What the task asks: Two lines in the data below mark the range: the one with "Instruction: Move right" and the one with "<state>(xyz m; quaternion". Return both, along with every line between them, exactly.

Record set:
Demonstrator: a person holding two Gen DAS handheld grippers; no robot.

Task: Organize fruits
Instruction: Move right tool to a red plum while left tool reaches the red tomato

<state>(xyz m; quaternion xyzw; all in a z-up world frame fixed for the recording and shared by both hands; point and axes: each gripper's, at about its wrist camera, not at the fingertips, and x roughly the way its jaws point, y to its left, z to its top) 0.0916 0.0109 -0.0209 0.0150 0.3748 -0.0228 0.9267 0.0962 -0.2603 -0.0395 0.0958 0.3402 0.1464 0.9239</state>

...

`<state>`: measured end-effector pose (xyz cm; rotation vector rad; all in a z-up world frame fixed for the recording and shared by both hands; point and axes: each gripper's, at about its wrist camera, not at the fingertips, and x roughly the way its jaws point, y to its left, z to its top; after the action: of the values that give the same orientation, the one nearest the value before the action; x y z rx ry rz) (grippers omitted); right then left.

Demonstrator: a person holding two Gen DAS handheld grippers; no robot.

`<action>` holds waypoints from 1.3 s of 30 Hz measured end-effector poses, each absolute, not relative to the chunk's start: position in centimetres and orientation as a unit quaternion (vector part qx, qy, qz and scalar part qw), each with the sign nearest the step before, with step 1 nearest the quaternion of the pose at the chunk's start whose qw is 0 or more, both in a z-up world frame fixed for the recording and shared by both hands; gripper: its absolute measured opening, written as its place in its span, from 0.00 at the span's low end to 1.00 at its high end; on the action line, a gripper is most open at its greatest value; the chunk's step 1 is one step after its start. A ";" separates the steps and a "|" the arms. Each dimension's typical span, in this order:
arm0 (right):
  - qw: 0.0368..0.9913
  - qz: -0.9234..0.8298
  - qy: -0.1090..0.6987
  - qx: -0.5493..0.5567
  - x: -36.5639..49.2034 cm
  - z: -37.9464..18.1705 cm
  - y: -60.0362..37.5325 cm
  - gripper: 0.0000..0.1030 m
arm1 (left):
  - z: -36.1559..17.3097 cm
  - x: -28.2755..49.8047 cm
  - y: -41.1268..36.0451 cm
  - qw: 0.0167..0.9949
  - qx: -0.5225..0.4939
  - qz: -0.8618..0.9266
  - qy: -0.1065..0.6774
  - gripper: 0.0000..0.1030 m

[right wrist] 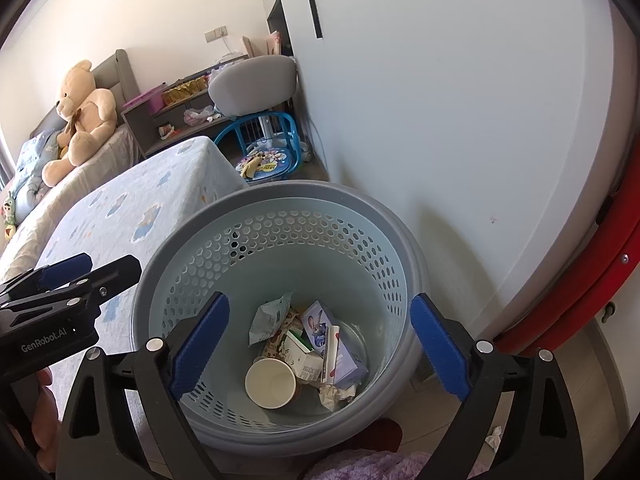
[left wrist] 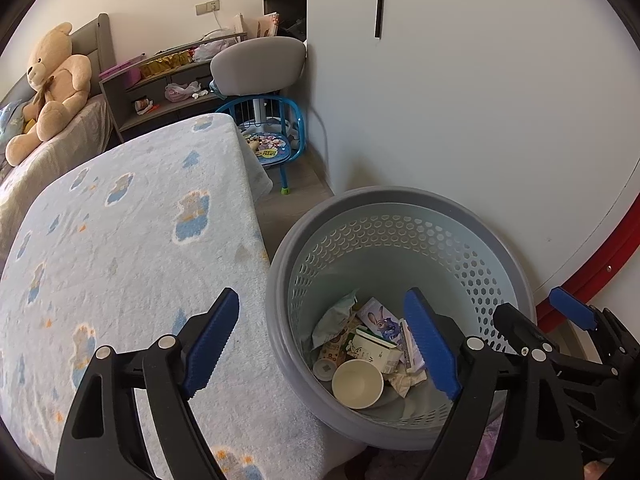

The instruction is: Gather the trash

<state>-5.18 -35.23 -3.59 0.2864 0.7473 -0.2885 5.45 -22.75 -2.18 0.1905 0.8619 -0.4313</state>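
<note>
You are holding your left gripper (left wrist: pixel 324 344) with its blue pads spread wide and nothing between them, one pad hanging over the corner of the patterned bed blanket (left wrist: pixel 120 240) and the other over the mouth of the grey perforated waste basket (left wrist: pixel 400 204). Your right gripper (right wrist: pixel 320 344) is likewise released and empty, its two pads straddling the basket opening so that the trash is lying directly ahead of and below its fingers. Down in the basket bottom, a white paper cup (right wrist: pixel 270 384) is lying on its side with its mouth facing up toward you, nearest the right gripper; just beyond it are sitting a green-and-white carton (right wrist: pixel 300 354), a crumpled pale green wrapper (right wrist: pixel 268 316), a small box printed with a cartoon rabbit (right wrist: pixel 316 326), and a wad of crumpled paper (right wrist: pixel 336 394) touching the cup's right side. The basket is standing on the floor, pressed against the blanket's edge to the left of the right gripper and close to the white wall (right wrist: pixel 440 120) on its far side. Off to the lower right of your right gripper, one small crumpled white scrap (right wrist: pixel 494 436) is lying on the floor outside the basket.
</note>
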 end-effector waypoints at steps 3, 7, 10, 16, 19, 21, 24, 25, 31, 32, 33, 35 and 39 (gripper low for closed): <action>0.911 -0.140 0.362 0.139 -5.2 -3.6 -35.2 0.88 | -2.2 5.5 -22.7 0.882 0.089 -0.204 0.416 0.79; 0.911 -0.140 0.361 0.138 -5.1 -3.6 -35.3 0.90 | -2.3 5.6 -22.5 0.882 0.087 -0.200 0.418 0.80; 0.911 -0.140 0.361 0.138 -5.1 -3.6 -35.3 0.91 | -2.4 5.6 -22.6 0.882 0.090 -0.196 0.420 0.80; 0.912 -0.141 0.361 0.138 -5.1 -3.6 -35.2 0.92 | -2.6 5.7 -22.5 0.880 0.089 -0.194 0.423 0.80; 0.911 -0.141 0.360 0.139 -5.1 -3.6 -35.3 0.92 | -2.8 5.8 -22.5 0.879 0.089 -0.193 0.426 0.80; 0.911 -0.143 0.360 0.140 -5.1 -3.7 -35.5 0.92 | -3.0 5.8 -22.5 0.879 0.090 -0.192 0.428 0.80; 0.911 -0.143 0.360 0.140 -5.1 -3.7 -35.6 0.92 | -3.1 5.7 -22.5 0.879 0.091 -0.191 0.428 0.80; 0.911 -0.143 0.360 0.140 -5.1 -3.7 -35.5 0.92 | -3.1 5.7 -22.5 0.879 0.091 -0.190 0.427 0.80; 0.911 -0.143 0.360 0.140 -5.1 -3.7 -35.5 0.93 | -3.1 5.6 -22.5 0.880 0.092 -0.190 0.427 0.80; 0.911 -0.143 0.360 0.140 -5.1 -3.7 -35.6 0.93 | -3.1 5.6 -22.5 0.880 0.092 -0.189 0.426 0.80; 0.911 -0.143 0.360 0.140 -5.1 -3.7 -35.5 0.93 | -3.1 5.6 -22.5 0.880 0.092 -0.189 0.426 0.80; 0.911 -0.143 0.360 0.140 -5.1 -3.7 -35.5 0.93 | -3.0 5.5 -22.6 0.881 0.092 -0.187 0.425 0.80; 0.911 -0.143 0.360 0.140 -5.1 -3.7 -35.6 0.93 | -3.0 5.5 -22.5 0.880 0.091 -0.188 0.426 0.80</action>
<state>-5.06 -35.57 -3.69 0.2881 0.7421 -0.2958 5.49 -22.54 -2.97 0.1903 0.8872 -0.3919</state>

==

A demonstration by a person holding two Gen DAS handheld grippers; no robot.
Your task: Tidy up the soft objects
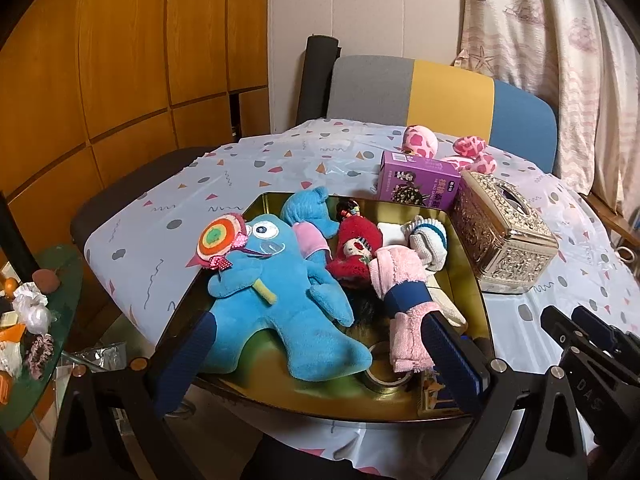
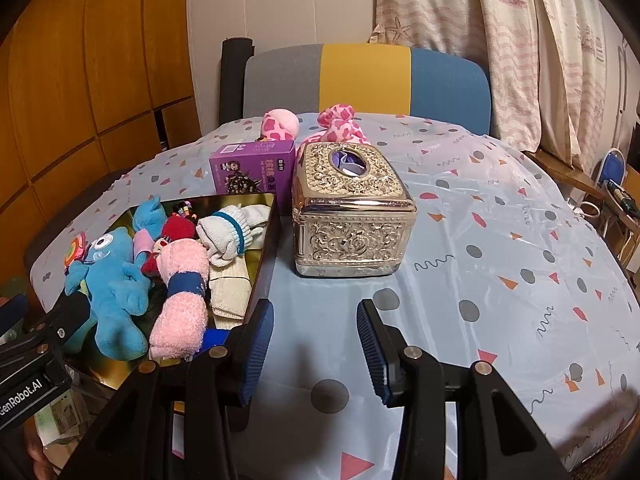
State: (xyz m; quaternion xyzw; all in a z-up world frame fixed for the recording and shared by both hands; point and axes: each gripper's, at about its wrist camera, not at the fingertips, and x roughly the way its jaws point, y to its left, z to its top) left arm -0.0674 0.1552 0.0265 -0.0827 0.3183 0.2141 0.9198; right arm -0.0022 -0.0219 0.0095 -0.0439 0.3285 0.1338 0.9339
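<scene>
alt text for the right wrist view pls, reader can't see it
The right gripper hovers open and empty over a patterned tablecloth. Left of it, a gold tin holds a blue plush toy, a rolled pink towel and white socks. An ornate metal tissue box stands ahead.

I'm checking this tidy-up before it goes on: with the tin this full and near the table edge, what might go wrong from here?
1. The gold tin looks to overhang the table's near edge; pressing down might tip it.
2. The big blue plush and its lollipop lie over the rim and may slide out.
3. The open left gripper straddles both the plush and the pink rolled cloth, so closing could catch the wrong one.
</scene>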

Solution to the problem:
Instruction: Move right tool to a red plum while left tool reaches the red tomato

<state>(xyz m; quaternion xyzw; all in a z-up world frame fixed for the recording and shared by both hands; point and axes: each gripper's, at about its wrist camera, not at the fingertips, and x roughly the way its jaws point, y to its left, z to its top) 0.0916 0.0109 -0.0209 0.0150 0.3748 -0.0228 0.9267 0.0962 -0.2603 -0.0395 0.0958 0.3402 0.1464 0.9239</state>

The required output has been supplied.